Un navío francés partió de Barcelona, ciudad de España, para Génova, llevando a bordo franceses, italianos, españoles y suizos. Había, entre otros, un chico de once años, solo,

mal vestido, que estaba siempre aislado, como animal salvaje, mirando a todos de reojo. Y tenía razón para mirar a todos así. Hacía dos años que su padre y su madre, labradores de los alrededores de Padua, lo habían vendido al jefe de cierta compañía de titiriteros, el cual, después de haberle enseñado a hacer varios juegos a fuerza de puñetazos, puntapiés y ayunos, lo había llevado a través de Francia y España, pegándole siempre y teniéndolo en cambio siempre hambriento. Llegado a Barcelona y no pudiendo soportar ya los golpes y el ayuno, reducido a un estado que inspiraba compasión, se escapó de su carcelero y fue a pedir protección al cónsul de Italia, el cual, compadecido, lo había embarcado en aquel navío, dándole una carta para el alcalde de Génova, que debía enviarlo a sus padres, a aquellos mismos que lo habían vendido como una bestia.

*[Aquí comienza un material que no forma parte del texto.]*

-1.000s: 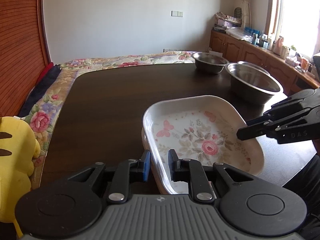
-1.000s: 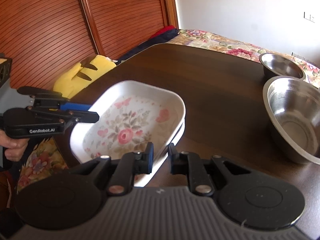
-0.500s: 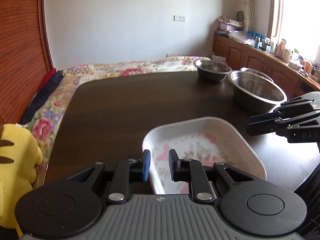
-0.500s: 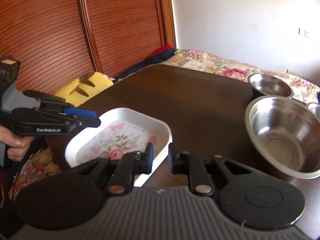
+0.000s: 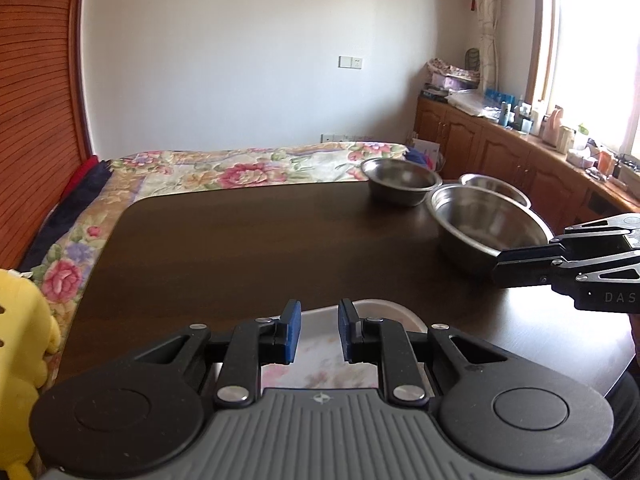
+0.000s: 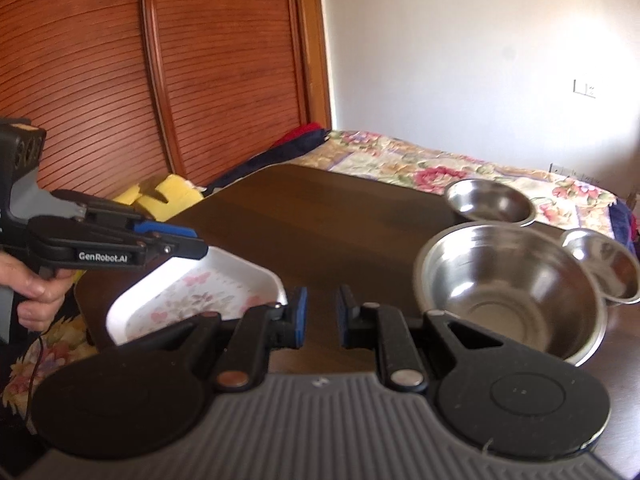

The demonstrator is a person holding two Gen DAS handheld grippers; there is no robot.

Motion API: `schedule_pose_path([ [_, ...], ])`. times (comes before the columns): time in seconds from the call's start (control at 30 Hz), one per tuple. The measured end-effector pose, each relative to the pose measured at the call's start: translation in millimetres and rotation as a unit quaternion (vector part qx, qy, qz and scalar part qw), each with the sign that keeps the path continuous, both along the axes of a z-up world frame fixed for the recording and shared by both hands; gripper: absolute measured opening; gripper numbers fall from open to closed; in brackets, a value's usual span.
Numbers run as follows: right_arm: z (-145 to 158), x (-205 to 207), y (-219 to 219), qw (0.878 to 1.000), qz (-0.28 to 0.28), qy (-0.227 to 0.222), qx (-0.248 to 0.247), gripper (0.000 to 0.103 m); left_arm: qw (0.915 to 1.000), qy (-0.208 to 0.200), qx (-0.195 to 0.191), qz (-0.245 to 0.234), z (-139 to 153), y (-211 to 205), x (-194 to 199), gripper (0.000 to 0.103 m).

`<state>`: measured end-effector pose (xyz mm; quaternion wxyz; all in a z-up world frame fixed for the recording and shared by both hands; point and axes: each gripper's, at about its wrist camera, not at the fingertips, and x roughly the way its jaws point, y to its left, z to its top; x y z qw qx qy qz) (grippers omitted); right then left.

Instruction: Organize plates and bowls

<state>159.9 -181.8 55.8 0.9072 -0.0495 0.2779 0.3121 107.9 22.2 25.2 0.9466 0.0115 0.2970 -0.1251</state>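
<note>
Both tools have lifted off the floral plate (image 6: 192, 300), which lies on the surface (image 5: 260, 248) near the big bowl (image 6: 508, 292). Left tool (image 5: 319, 334), marked "GenRobot.AI", and right tool (image 6: 321, 318) hang released, empty.

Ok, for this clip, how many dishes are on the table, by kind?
Steel bowls: 3, one large, two small.
Floral white dishes: at least 1; whether another sits beneath cannot be told.
Total: 4 visible.
</note>
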Motion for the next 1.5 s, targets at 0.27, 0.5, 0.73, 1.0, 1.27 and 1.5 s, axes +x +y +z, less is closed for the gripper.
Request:
schedule_pose_path([
  [0.27,8,6,-37,0.999,-0.022,-0.023,0.012,0.018,0.9998,0.001,-0.008,-0.019,3,-39,18,0.021],
  [0.5,8,17,-77,0.997,-0.052,-0.043,0.027,0.018,0.9994,0.009,-0.002,-0.032,1,-76,30,0.021],
  [0.73,6,29,-110,0.996,-0.067,-0.053,0.038,0.018,0.9995,0.002,-0.001,-0.030,4,-107,42,0.022],
  [1.0,-1,42,-132,0.995,-0.069,-0.067,0.031,0.018,0.9999,-0.001,0.000,-0.015,3,-133,49,0.029],
  [1.27,-12,58,-142,0.995,-0.066,-0.069,0.029,0.029,1.0000,0.003,0.001,0.005,-1,-140,57,0.039],
  [1.5,-21,69,-147,0.995,-0.065,-0.065,0.028,0.041,0.9998,0.007,-0.002,0.019,-3,-141,68,0.045],
])
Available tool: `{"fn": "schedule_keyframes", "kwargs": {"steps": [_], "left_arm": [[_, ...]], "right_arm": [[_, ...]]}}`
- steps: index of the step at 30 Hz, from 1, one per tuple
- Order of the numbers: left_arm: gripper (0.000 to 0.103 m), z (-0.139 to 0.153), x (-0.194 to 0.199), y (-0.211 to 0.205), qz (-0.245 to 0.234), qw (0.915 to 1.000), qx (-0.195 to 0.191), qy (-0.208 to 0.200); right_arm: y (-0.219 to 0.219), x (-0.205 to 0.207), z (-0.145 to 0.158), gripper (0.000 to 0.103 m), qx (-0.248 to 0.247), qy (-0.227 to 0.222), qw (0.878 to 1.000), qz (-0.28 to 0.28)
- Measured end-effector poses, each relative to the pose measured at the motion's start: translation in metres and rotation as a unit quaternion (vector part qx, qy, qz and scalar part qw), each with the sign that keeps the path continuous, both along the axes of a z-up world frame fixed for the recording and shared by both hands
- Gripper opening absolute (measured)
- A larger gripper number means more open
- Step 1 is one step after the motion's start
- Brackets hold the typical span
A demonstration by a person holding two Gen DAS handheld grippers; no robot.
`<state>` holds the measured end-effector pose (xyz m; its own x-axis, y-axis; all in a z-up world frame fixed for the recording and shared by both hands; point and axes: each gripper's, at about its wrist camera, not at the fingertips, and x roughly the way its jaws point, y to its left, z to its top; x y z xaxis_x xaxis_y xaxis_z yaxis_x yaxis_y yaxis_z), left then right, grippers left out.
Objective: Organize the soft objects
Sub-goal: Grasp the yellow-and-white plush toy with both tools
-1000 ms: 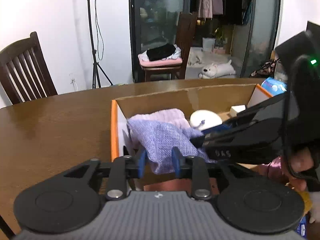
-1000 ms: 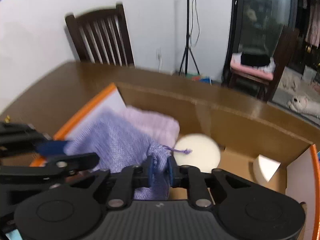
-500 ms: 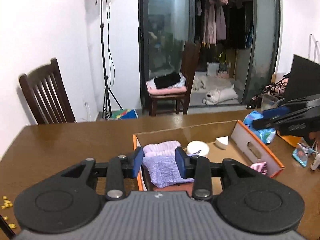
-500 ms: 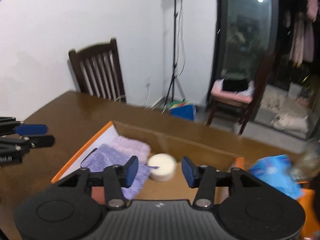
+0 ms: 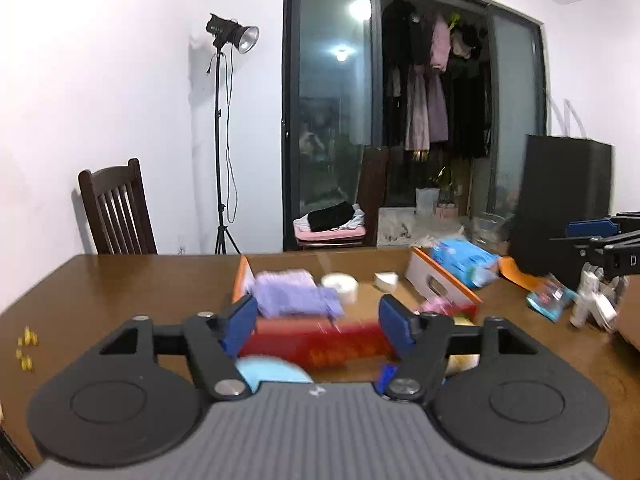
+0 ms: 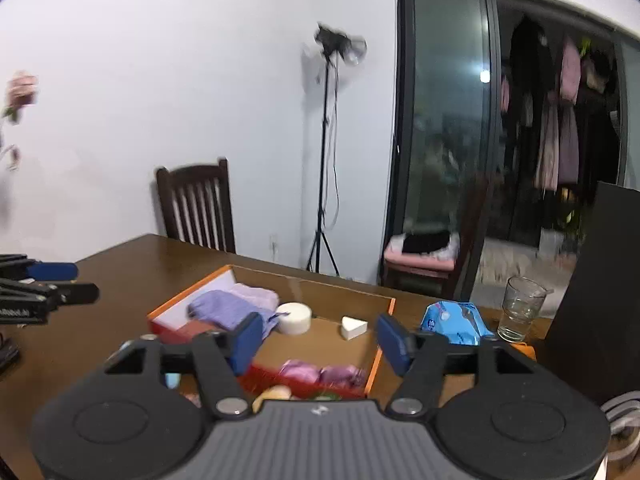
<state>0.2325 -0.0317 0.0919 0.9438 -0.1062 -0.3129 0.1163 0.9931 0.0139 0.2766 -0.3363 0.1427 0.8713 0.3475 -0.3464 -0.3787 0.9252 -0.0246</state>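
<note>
On the far left of the brown wooden table (image 6: 132, 280) my left gripper (image 5: 318, 320) is held above the near edge. Its blue pads (image 5: 240, 322) are spreading apart, and nothing sits between them. A few small yellow bits (image 5: 26, 346) lie on the wood at its left.

Ahead, in the middle of the table, stands the open cardboard box (image 6: 312, 280) with orange edges and a red near wall. At its left end lie the soft things: a folded purple knitted cloth (image 6: 224, 308) resting on and touching a paler lilac cloth (image 6: 258, 294) behind it. Just right of them sits a round white puck-shaped object (image 6: 295, 317), and further right a small white wedge (image 6: 353, 327) lies apart on the box floor. Pink-purple fabric (image 6: 320, 372) is bunched against the near wall at the right end.

My right gripper (image 6: 316, 340) is held above the near side of the box; its jaws are also widening, with nothing held between the pads. What lies just below its body is too blurred to name.

Right of the box, on the table, lies a blue plastic packet (image 6: 454, 322), then a clear drinking glass (image 6: 520, 308), then a tall black panel (image 6: 600, 280) at the far right edge.

Beyond the table, left to right: a dark wooden chair (image 6: 196, 204) against the white wall, a studio light on a stand (image 6: 332, 48), and a second chair with folded clothes (image 6: 424, 246) by the glass door.
</note>
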Motion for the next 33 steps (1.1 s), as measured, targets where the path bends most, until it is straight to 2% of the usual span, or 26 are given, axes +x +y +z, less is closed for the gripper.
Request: {"fn": "schedule_keyframes", "kwargs": {"steps": [2,6,9,12,16,20,23,28,30,32,33], "left_arm": [[0.079,-0.021,-0.028,-0.010,0.001,1.0000,-0.002,-0.002],[0.079,-0.052,-0.059,-0.021,-0.011,0.9990,-0.026,0.035],[0.079,-0.060,-0.064,-0.026,-0.018,0.9983,-0.013,0.053],[0.081,-0.059,-0.055,-0.029,-0.018,0.9986,-0.004,0.050],[0.081,-0.062,-0.042,-0.038,-0.029,0.9983,-0.009,0.050],[0.081,-0.073,-0.018,-0.044,-0.038,0.9969,-0.012,0.068],[0.081,-0.081,0.004,-0.051,-0.039,0.9962,-0.007,0.077],[0.081,-0.093,0.034,-0.057,-0.043,0.9945,-0.014,0.095],[0.081,-0.098,0.041,-0.057,-0.042,0.9939,-0.015,0.101],[0.081,-0.100,0.043,-0.057,-0.041,0.9934,-0.015,0.106],[0.081,-0.101,0.042,-0.056,-0.041,0.9932,-0.017,0.107]], "right_arm": [[-0.002,-0.032,-0.024,0.070,0.016,0.002,1.000,0.001],[-0.010,-0.077,-0.070,0.072,0.067,0.050,0.997,-0.001],[-0.010,-0.096,-0.097,0.072,0.081,0.084,0.993,-0.010],[-0.012,-0.101,-0.106,0.072,0.078,0.097,0.992,-0.012],[-0.017,-0.089,-0.105,0.078,0.086,0.086,0.992,-0.032],[-0.011,-0.055,-0.113,0.078,0.076,0.096,0.991,-0.046],[-0.004,-0.018,-0.123,0.078,0.075,0.103,0.991,-0.050],[0.018,0.042,-0.138,0.077,0.040,0.103,0.992,-0.063],[0.027,0.057,-0.145,0.074,0.014,0.106,0.992,-0.064],[0.028,0.065,-0.153,0.047,0.009,0.127,0.990,-0.065],[0.023,0.064,-0.153,0.048,0.025,0.127,0.989,-0.068]]}}
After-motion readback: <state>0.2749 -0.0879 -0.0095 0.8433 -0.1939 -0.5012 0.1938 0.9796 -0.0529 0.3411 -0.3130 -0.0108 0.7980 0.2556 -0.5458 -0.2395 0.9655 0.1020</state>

El pobre muchacho estaba lacerado y enfermo. Le habían dado billete de segunda clase. Todos lo miraban, algunos le preguntaban; pero él no respondía, y parecía odiar a todos. ¡Tanto lo habían irritado y entristecido las privaciones y los golpes! Al fin tres viajeros, a fuerza de insistencia, consiguieron hacerlo hablar, y en pocas palabras, torpemente dichas, mezcla de italiano, español y francés, les contó su historia. No eran italianos aquellos viajeros, pero lo comprendieron, y parte por piedad, parte por excitación del vino, le dieron algunas monedas, instándolo para que contase más. Y habiendo entrado en la cámara en aquel momento algunas señoras, los tres, por darse tono, le dieron aún más dinero, gritando: -¡Toma, toma más!.

Y hacían sonar las monedas sobre la mesa. El muchacho las recogió todas, dando las gracias a media voz, con aire malhumorado, pero con una mirada, por primera vez en su vida, sonriente y cariñosa. Después se fue a su camarote y permaneció allí solo, pensando en lo ocurrido. Con aquel dinero podía tomar algún buen bocado a bordo, después de dos años de no comer más que pan; podía comprarse una chaqueta, apenas desembarcara en Génova, después de dos años de vestir andrajos, y podía también, llevando algo a su casa, tener del padre y de la madre mejor acogida que la que le esperaba si llegase sin nada en los bolsillos. Aquel dinero era para él casi una fortuna, y en esto pensaba, consolándose, mientras los tres viajeros conversaban y bebían sentados a la mesa, en medio de la sala de segunda clase. Se los oía hablar de sus viajes y de los países que habían visto; y de conversación en conversación vinieron a hablar de Italia. Empezó uno a quejarse de sus fondas; otro, de sus ferrocarriles, y después, todos juntos, animándose, hablaron mal de todo. Uno habría preferido viajar por Laponia; otro decía que no había encontrado en Italia más que estafadores y bandidos; el tercero, que los empleados italianos no sabían leer.

-Un pueblo ignorante –decía el primero.

-Sucio –añadió el segundo.

-La… -exclamó el tercero. Iba a decir “ladrón”, pero no pudo acabar la palabra.

Una tempestad de monedas cayó sobre las cabezas y espaldas de los tres, y descargó sobre la mesa y el suelo con ruido infernal. Los tres se levantaron furiosos, mirando hacia arriba, y recibieron aún un puñado de monedas en la cara.

-Recobrad vuestro dinero –dijo con desprecio el muchacho, asomado al lato ventanuco de su camarote-. Yo no acepto limosnas de quienes insultan a mi patria.